Assignment:
Reproduce the following material exactly, including every line.

───── Data ─────

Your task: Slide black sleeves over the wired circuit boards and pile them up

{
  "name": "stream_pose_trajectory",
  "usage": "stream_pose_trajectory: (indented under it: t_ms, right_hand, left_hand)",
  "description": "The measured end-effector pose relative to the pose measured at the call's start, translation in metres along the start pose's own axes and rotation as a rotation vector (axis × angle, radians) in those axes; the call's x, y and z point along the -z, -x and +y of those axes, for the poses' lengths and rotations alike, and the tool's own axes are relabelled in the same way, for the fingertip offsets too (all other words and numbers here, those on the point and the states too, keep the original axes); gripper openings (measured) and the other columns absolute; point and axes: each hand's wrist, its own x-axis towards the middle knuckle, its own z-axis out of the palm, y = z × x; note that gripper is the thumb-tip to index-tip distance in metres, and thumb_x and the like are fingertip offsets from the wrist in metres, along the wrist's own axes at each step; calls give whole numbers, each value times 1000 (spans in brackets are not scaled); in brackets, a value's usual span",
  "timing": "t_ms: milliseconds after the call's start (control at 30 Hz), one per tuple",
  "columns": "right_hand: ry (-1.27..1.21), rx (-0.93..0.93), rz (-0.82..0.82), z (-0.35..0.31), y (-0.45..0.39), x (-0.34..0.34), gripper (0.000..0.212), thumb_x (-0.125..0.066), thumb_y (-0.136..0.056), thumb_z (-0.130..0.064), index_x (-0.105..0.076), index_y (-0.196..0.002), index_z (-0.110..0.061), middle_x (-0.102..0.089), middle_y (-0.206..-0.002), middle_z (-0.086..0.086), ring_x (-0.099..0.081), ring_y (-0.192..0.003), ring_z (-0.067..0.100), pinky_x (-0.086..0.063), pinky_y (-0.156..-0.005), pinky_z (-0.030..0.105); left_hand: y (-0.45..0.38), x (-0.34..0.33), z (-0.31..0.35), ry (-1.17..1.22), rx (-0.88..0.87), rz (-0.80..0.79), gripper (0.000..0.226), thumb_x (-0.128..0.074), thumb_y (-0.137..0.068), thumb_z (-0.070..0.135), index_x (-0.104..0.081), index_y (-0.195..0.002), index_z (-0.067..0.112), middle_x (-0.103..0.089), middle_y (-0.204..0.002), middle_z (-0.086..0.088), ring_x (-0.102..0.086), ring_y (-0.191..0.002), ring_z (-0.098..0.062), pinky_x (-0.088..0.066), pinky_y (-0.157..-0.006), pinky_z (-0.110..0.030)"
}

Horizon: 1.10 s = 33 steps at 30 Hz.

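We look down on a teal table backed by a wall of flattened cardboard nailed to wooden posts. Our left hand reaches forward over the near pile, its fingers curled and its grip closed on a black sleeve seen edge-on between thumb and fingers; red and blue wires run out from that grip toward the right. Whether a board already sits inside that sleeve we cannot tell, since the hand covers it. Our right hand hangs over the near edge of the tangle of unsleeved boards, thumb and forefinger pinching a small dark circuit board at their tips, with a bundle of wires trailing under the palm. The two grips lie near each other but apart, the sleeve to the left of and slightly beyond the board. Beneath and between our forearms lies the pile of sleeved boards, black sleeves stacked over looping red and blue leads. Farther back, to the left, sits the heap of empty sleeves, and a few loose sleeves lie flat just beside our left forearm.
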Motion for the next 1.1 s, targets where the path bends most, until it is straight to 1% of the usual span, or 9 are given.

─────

Problem solution:
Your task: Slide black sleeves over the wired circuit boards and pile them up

{
  "name": "stream_pose_trajectory",
  "usage": "stream_pose_trajectory: (indented under it: t_ms, right_hand, left_hand)",
  "description": "The measured end-effector pose relative to the pose measured at the call's start, translation in metres along the start pose's own axes and rotation as a rotation vector (axis × angle, radians) in those axes; the call's x, y and z point along the -z, -x and +y of those axes, for the poses' lengths and rotations alike, and the tool's own axes are relabelled in the same way, for the fingertip offsets too (all other words and numbers here, those on the point and the states too, keep the original axes); gripper openings (measured) and the other columns absolute; point and axes: each hand's wrist, its own x-axis towards the middle knuckle, its own z-axis out of the palm, y = z × x; note that gripper is the thumb-tip to index-tip distance in metres, and thumb_x and the like are fingertip offsets from the wrist in metres, along the wrist's own axes at each step; calls give whole numbers, each value times 1000 (spans in brackets are not scaled); in brackets, a value's usual span",
  "timing": "t_ms: milliseconds after the call's start (control at 30 Hz), one per tuple",
  "columns": "right_hand: ry (-1.27..1.21), rx (-0.93..0.93), rz (-0.82..0.82), z (-0.35..0.31), y (-0.45..0.39), x (-0.34..0.34), gripper (0.000..0.212), thumb_x (-0.125..0.066), thumb_y (-0.136..0.056), thumb_z (-0.130..0.064), index_x (-0.105..0.076), index_y (-0.196..0.002), index_z (-0.110..0.061), middle_x (-0.102..0.089), middle_y (-0.206..-0.002), middle_z (-0.086..0.086), ring_x (-0.099..0.081), ring_y (-0.192..0.003), ring_z (-0.067..0.100), pinky_x (-0.086..0.063), pinky_y (-0.156..-0.005), pinky_z (-0.030..0.105); left_hand: y (-0.45..0.38), x (-0.34..0.33), z (-0.31..0.35), ry (-1.17..1.22), rx (-0.88..0.87), rz (-0.80..0.79), gripper (0.000..0.226), thumb_x (-0.128..0.074), thumb_y (-0.137..0.068), thumb_z (-0.070..0.135), index_x (-0.104..0.081), index_y (-0.195..0.002), index_z (-0.067..0.112), middle_x (-0.103..0.089), middle_y (-0.204..0.002), middle_z (-0.086..0.088), ring_x (-0.102..0.086), ring_y (-0.191..0.002), ring_z (-0.098..0.062), pinky_x (-0.088..0.066), pinky_y (-0.157..-0.006), pinky_z (-0.110..0.030)"
}

Horizon: 1.10 s = 33 steps at 30 Hz.

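We look down on a teal table backed by a wall of flattened cardboard nailed to wooden posts. Our left hand reaches forward over the near pile, its fingers curled and its grip closed on a black sleeve seen edge-on between thumb and fingers; red and blue wires run out from that grip toward the right. Whether a board already sits inside that sleeve we cannot tell, since the hand covers it. Our right hand hangs over the near edge of the tangle of unsleeved boards, thumb and forefinger pinching a small dark circuit board at their tips, with a bundle of wires trailing under the palm. The two grips lie near each other but apart, the sleeve to the left of and slightly beyond the board. Beneath and between our forearms lies the pile of sleeved boards, black sleeves stacked over looping red and blue leads. Farther back, to the left, sits the heap of empty sleeves, and a few loose sleeves lie flat just beside our left forearm.
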Motion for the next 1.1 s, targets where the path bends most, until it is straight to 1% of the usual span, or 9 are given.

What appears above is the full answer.